Dataset extract -
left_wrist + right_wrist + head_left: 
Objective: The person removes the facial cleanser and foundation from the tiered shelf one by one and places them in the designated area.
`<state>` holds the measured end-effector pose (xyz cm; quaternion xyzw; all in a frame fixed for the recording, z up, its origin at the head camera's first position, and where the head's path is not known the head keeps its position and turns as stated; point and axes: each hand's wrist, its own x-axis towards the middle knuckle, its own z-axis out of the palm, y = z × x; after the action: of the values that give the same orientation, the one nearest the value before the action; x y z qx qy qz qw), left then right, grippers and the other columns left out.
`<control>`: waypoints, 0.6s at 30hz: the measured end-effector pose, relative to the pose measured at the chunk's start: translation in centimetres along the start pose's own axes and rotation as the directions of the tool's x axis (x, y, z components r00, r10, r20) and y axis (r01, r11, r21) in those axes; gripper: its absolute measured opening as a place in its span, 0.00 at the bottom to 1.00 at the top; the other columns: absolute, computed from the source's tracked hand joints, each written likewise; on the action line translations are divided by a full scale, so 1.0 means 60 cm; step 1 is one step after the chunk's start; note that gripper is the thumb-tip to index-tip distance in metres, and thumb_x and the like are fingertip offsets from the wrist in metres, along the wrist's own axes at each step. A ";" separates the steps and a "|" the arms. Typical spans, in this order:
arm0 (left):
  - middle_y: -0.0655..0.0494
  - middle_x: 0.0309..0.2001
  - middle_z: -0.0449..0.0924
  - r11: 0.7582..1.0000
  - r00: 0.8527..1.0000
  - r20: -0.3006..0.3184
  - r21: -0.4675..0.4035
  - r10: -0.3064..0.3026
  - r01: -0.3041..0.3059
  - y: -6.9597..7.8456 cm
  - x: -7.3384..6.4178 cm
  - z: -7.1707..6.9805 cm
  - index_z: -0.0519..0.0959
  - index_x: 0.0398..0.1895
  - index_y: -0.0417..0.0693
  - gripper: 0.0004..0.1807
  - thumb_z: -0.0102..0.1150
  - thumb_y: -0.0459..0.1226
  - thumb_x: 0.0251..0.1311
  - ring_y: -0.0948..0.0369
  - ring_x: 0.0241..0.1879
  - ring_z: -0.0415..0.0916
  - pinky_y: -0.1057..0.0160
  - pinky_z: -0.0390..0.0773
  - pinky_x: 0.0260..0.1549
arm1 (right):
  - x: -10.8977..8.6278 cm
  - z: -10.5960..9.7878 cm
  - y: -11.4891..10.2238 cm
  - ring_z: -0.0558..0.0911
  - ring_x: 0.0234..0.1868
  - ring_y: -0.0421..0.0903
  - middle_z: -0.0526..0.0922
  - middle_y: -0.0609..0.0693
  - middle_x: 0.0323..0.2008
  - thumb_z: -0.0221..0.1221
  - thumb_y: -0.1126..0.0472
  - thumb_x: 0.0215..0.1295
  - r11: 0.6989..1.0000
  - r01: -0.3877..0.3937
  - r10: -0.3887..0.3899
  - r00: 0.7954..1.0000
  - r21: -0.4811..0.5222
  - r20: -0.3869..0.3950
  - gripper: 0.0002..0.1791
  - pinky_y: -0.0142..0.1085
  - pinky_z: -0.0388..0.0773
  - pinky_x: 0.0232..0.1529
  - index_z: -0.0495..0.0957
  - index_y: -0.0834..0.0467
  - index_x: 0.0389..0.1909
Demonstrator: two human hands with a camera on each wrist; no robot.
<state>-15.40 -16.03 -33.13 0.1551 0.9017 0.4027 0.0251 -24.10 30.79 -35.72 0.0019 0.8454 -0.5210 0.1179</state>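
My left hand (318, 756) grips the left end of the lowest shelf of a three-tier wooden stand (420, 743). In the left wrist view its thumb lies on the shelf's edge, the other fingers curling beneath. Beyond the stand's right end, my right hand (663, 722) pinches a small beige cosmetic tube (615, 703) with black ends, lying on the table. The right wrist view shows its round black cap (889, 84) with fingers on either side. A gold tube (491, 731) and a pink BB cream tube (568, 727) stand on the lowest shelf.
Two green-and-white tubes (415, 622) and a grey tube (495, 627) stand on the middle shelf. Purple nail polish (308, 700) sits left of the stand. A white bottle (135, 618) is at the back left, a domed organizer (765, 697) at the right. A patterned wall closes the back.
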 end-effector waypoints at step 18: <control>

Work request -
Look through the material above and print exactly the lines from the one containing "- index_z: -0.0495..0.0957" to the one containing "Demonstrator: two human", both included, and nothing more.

Final answer -
  - index_z: -0.0495..0.0957
  - index_y: -0.0834..0.0467
  - index_x: 0.0389..0.1909
Demonstrator: two human hands with a camera on each wrist; no robot.

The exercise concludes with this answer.